En otra comunicación, el ejecutivo brasileño subió el tono y aseguró que el arancel es consecuencia de no haber cedido a las demandas «irrazonables» de la administración de Donald Trump, que exigió tener exclusividad sobre ciertos sectores de la economía brasileña.
Nota à imprensa sobre a imposição de tarifas unilaterais contra o Brasil pelos Estados UnidosO dia 15 de julho de 2026 passará para a história das relações entre Brasil e EUA como um marco lastimável. O governo brasileiro repudia a decisão anunciada hoje pelo governo dos EUA…
«Está claro que lo que incomoda al Gobierno de Estados Unidos es que Brasil no se haya doblegado ante las pretensiones desmedidas y las exigencias irrazonables planteadas durante las negociaciones», dijo el canciller brasileño, Mauro Vieira, en un duro pronunciamiento en Brasilia.
Vieira citó como ejemplo «las demandas de una apertura total, irrestricta y exclusiva para EE.UU. de sectores enteros de la economía brasileña, sin ninguna contrapartida para los productos brasileños».

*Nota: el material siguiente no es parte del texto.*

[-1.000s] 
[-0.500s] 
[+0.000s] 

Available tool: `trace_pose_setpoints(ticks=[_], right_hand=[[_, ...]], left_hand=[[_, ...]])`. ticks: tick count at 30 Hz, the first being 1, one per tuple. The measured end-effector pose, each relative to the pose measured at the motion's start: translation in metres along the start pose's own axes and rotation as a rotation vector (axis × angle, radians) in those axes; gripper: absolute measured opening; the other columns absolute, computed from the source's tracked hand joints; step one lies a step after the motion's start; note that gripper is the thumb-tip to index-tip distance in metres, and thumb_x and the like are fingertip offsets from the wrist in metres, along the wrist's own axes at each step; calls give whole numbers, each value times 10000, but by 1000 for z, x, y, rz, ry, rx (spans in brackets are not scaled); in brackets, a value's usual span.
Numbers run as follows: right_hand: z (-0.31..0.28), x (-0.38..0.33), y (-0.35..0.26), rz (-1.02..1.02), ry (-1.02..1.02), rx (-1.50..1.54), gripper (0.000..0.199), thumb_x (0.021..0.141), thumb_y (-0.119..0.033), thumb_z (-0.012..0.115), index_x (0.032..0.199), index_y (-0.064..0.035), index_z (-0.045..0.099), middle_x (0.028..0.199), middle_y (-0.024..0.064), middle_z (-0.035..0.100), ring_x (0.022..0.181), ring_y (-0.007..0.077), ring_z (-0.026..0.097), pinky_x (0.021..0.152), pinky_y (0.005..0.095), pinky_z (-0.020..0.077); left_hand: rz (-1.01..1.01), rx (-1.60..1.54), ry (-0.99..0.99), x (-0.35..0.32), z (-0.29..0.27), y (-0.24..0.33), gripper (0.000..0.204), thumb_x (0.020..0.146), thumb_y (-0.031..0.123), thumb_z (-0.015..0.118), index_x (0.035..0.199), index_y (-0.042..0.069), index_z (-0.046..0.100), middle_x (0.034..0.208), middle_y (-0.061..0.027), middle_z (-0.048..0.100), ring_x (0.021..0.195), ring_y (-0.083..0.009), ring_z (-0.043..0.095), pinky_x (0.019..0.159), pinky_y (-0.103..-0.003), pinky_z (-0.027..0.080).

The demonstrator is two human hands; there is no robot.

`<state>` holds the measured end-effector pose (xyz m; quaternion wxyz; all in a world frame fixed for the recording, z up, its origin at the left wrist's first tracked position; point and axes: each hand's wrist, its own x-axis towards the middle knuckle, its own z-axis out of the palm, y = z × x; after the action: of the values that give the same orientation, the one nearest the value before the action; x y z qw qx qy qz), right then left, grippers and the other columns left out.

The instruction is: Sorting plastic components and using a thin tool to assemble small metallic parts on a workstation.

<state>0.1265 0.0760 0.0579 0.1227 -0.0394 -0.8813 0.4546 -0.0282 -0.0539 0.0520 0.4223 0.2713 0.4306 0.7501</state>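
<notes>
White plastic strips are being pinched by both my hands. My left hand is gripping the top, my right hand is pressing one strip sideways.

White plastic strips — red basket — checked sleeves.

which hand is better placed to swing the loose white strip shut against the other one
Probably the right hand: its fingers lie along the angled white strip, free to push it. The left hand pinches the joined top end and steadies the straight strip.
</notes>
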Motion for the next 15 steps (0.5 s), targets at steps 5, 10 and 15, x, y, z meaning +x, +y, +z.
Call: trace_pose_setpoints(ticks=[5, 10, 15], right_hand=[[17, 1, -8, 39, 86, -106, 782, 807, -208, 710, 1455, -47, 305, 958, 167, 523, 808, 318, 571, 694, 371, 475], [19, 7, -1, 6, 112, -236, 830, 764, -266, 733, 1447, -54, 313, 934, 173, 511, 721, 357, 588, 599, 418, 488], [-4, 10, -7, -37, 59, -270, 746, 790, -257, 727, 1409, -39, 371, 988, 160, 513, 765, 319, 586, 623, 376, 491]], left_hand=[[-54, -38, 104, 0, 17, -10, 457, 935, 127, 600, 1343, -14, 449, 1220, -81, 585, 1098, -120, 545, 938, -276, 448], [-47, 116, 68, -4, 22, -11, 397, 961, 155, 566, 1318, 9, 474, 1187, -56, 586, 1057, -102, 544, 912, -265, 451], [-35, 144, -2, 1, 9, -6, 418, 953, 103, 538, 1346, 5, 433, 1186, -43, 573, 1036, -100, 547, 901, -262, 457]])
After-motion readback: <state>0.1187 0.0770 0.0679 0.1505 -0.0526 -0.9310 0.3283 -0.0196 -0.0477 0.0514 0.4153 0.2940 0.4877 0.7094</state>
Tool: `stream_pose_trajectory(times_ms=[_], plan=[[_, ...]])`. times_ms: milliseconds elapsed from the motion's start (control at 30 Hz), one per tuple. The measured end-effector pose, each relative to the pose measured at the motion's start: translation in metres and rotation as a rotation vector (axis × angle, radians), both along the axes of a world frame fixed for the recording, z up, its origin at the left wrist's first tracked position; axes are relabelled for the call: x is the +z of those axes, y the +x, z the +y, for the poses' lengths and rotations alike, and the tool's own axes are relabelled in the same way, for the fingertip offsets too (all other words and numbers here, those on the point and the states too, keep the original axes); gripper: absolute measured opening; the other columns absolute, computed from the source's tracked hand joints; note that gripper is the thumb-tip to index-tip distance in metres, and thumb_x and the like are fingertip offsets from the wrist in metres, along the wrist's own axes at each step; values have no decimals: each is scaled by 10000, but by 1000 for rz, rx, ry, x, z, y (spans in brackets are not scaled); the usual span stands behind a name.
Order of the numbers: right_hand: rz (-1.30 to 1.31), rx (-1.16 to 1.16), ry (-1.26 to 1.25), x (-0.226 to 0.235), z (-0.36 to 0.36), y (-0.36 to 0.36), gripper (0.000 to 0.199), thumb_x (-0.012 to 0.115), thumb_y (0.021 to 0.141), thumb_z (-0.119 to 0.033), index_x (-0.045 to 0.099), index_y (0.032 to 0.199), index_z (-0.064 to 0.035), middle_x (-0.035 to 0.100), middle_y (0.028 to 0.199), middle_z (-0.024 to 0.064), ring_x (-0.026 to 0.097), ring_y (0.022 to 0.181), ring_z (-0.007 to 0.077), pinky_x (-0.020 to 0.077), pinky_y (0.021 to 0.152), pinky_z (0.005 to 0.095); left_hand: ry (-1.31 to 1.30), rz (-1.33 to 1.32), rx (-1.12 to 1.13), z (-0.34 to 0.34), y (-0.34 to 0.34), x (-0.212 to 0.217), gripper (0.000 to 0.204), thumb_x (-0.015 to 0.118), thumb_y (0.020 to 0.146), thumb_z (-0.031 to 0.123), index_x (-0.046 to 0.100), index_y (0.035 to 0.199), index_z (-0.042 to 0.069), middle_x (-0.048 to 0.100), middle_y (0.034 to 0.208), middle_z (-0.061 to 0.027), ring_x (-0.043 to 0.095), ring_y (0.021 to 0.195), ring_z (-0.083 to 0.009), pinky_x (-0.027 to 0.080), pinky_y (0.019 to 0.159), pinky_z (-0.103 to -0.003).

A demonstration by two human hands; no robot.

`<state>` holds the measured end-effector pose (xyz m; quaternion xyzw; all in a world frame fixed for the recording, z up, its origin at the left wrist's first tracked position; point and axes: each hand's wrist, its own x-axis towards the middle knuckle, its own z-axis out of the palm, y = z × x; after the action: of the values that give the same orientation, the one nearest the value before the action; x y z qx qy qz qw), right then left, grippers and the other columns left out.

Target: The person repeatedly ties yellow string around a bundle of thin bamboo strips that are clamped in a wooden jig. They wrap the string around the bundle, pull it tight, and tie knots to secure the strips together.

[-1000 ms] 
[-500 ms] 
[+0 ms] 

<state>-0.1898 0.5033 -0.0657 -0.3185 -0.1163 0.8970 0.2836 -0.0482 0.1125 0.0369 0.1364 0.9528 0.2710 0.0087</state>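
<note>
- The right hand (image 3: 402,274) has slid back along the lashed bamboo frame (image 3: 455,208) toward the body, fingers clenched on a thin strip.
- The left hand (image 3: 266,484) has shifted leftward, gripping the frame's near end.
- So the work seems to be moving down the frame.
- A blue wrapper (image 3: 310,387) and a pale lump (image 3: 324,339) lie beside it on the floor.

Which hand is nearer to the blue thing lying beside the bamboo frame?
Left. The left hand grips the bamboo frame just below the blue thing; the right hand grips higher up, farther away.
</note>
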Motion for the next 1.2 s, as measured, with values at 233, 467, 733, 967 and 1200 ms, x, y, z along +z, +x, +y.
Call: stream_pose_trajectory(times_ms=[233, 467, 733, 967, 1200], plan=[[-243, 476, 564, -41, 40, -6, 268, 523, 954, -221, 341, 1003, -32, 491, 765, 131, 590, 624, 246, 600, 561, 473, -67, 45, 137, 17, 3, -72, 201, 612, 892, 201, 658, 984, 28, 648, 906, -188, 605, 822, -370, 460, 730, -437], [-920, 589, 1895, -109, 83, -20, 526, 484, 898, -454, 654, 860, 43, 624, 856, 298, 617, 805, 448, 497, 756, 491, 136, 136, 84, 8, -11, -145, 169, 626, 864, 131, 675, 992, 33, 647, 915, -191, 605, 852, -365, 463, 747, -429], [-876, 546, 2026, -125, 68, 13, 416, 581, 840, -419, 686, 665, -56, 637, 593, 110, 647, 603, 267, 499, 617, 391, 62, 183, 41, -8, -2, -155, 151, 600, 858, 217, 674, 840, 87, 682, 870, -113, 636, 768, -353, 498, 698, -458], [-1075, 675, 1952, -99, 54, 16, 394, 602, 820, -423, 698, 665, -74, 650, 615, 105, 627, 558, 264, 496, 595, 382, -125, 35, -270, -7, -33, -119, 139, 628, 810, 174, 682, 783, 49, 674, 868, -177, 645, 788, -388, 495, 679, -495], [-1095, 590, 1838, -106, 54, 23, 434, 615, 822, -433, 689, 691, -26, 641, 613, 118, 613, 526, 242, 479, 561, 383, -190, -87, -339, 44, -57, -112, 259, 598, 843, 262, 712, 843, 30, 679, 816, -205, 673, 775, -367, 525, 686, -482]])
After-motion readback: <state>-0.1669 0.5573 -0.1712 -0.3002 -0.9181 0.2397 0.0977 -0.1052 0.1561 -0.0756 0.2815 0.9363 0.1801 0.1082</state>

El ministro de Exteriores defendió que, desde principios del año pasado, el Gobierno brasileño ha mantenido «más de 30 reuniones» presenciales, virtuales y telefónicas a todos los niveles para negociar «cualquier tema» de la agenda comercial bilateral.
También respaldó la disposición al diálogo del presidente Luiz Inácio Lula da Silva frente a los recientes comentarios del secretario de Estado de EE.UU., Marco Rubio, que acusó al líder progresista brasilño de «no negociar de buena fe» y de anteponer «su ego» al interés general.
Vieira tildó las declaraciones de Rubio, divulgadas en sus redes sociales, de «inaceptables y ofensivas». «Ataca, de forma grosera y arrogante, al jefe de Estado de un país amigo», manifestó.
En ese sentido, la Administración de Lula rechazó la decisión de la Administración Trump de «imponer aranceles del 25 % a los productos brasileños, con base en la Sección 301 de la Ley de Comercio de 1974».
«No existe justificación para adoptar medidas unilaterales contra nuestro país. Según estadísticas del propio Gobierno estadounidense, Estados Unidos acumuló en los últimos 15 años un superávit de 424.500 millones de dólares en el comercio con Brasil», aseveró el comunicado.
Con esta justificación, Brasil informó entonces que «iniciará de inmediato los trámites para activar los mecanismos previstos en la Ley de Reciprocidad», y que «volverá a plantear el asunto en el marco del mecanismo de solución de controversias de la Organización Mundial del Comercio (OMC)».
Por su parte, la Oficina del Representante de Comercio de Estados Unidos (USTR) inició hace un año una investigación y concluyó que varias prácticas del Gobierno brasileño son «irrazonables» y restringen el comercio estadounidense.
Entre esas políticas citó el sistema electrónico de pagos automáticos (PIX), la aplicación de las normas para combatir la corrupción, las leyes de protección de la producción intelectual, el acceso al mercado de etanol y la deforestación ilegal.
«Brasil no reconoce la legitimidad de investigaciones que no estén amparadas por las normas multilaterales de comercio», sostuvo.